The move by the second-term Democrat came after state Republicans blocked a bill in the state Senate.

“I’m unwilling to take no for an answer,” Cuomo said at the annual convention of the Rev. Al Sharpton's National Action Network in New York City. “I’m going to make it law by executive order.”

The new directive includes New York in a list of 14 states and the District of Columbia that allow felons to vote in elections after serving their sentence.

“It is unconscionable to deny voting rights to New Yorkers who have paid their debt and have re-entered society,” Cuomo said in a statement.

“This reform will reduce disenfranchisement and will help restore justice and fairness to our democratic process. Withholding or delaying voting rights diminishes our democracy.”
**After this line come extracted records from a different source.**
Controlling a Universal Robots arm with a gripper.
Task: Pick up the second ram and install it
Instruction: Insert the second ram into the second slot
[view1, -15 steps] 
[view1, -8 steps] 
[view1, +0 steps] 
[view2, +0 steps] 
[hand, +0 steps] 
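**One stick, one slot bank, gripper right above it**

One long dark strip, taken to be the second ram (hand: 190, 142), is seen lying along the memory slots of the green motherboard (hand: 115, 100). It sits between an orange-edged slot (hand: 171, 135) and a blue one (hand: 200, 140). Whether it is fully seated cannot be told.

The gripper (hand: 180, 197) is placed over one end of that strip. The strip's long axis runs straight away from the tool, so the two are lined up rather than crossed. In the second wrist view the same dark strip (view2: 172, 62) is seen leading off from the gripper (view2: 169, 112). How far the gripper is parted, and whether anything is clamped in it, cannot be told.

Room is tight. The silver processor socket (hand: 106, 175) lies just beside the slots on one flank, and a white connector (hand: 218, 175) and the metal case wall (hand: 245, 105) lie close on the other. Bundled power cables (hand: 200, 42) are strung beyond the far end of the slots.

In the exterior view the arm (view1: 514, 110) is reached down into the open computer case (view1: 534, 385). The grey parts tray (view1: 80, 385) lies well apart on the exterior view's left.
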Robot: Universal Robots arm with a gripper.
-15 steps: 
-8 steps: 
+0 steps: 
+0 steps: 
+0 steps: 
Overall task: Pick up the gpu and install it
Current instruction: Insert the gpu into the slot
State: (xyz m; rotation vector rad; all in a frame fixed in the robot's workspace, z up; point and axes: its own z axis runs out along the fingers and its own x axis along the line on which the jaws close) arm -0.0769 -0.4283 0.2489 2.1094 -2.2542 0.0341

Cuomo said that nearly three-fourths of parolees in New York are black or Latino, and allowing parolees to vote will help them to reconnect with the community.

But Republicans disagree and already started pouncing on Cuomo over the new measure. Republican Senate Leader John Flanagan said Wednesday that the order was bad public policy and could potentially be illegal because the governor ignored the Legislature.

Ed Cox, chairman of the state Republican Party, in a statement, called the directive an “outrageous power grab” in a bid to appeal to “radical primary voters,” according to the New York Times.

Cuomo is facing an energized Democratic primary challenge from "Sex and the City" star Cynthia Nixon, who has repeatedly attacked the governor from the left and for failing to support minorities in the state.

The Associated Press contributed to this report.